** Supplied data follows **
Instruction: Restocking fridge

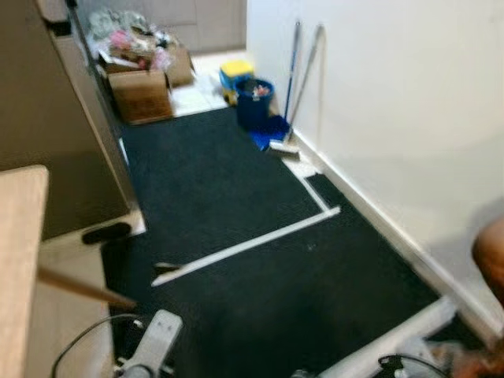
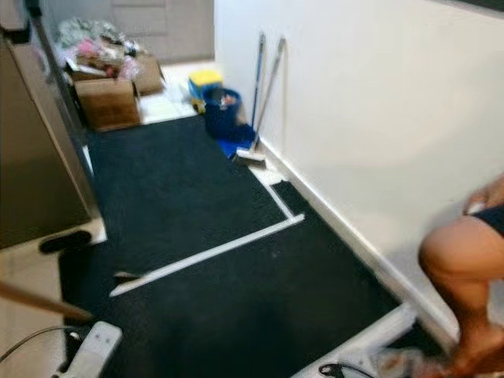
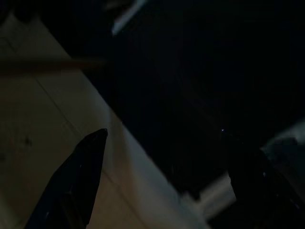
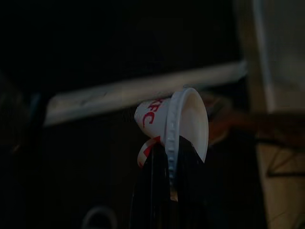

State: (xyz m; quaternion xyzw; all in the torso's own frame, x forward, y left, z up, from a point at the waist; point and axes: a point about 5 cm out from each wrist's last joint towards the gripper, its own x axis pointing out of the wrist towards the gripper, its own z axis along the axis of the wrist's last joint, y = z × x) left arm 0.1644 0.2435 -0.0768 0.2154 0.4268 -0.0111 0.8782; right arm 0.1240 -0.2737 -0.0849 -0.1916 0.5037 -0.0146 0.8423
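Pinched in my right pincer (image 4: 170, 164) is a white KFC cup (image 4: 171, 125) with red lettering and a ridged lid, held sideways above the dark carpet (image 1: 236, 236). My left pincer (image 3: 162, 176) hangs open.

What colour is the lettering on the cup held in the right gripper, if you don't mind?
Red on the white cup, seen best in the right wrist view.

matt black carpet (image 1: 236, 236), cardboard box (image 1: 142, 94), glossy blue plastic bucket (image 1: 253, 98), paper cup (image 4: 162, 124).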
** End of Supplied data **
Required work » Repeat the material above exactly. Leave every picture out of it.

Response box »
Instruction: Restocking fridge


State: (xyz m; quaternion xyzw; all in the torso's own frame, x forward, y left, z up, from a point at the waist; point and axes: a point about 5 cm out from each wrist's last joint towards the gripper, its own x axis pointing out of the wrist towards the gripper, its own z axis along the axis of the wrist's last joint, y = z × x) left arm 0.1644 0.2435 -0.0768 0.2154 0.4268 -0.0111 0.8782; right arm 0.1240 -0.2737 -0.0849 -0.1916 0.5037 -0.0146 0.8423
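Pinched in my right pincer (image 4: 170, 164) is a white KFC cup (image 4: 171, 125) with red lettering and a ridged lid, held sideways above the dark carpet (image 1: 236, 236). My left pincer (image 3: 162, 176) hangs open.

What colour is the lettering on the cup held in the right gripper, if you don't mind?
Red on the white cup, seen best in the right wrist view.

matt black carpet (image 1: 236, 236), cardboard box (image 1: 142, 94), glossy blue plastic bucket (image 1: 253, 98), paper cup (image 4: 162, 124).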

This finishes the answer.